▶ What you should do
Without including any images, please transcribe all the lines below exactly.

▶ Data below

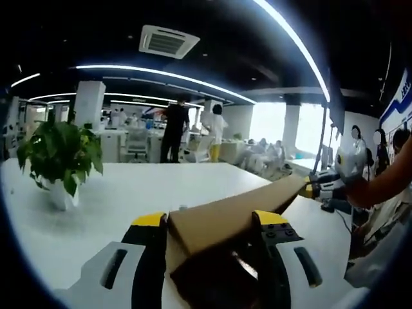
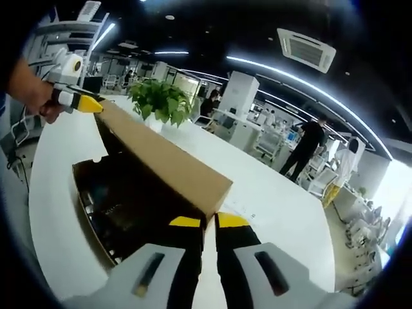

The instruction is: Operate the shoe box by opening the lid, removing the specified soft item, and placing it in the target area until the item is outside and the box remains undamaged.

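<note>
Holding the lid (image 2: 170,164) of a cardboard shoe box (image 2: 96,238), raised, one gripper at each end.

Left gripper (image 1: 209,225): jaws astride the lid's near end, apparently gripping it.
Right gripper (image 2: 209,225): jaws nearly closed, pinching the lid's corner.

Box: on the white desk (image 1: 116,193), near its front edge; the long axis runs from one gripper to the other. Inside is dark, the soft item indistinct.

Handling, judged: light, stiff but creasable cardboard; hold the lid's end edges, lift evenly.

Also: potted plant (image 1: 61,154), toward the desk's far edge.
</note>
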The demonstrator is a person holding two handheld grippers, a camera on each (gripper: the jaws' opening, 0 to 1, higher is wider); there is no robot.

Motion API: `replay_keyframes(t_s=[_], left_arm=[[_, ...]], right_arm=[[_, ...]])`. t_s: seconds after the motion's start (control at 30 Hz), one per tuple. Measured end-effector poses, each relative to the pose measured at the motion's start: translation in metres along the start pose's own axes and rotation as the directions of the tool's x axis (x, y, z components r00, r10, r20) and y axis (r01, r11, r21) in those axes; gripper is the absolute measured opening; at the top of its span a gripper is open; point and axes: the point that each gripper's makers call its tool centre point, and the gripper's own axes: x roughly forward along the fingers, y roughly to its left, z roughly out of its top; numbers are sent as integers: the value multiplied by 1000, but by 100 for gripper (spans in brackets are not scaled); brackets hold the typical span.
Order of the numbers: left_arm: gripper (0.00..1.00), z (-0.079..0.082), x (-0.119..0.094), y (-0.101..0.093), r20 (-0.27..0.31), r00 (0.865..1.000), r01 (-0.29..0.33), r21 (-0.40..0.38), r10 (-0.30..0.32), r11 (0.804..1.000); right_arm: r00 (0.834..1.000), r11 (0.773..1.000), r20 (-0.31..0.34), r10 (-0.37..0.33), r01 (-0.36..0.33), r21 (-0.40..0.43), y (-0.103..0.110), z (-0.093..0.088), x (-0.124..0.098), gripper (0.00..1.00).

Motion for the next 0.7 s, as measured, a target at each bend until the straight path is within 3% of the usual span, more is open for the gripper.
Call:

▶ Output for this exercise
The instruction is: Operate the shoe box by opening the lid, removing the specified soft item, and placing it in the target area until the item is outside and the box remains undamaged.

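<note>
Holding the lid (image 2: 170,164) of a cardboard shoe box (image 2: 96,238), raised, one gripper at each end.

Left gripper (image 1: 209,225): jaws astride the lid's near end, apparently gripping it.
Right gripper (image 2: 209,225): jaws nearly closed, pinching the lid's corner.

Box: on the white desk (image 1: 116,193), near its front edge; the long axis runs from one gripper to the other. Inside is dark, the soft item indistinct.

Handling, judged: light, stiff but creasable cardboard; hold the lid's end edges, lift evenly.

Also: potted plant (image 1: 61,154), toward the desk's far edge.
</note>
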The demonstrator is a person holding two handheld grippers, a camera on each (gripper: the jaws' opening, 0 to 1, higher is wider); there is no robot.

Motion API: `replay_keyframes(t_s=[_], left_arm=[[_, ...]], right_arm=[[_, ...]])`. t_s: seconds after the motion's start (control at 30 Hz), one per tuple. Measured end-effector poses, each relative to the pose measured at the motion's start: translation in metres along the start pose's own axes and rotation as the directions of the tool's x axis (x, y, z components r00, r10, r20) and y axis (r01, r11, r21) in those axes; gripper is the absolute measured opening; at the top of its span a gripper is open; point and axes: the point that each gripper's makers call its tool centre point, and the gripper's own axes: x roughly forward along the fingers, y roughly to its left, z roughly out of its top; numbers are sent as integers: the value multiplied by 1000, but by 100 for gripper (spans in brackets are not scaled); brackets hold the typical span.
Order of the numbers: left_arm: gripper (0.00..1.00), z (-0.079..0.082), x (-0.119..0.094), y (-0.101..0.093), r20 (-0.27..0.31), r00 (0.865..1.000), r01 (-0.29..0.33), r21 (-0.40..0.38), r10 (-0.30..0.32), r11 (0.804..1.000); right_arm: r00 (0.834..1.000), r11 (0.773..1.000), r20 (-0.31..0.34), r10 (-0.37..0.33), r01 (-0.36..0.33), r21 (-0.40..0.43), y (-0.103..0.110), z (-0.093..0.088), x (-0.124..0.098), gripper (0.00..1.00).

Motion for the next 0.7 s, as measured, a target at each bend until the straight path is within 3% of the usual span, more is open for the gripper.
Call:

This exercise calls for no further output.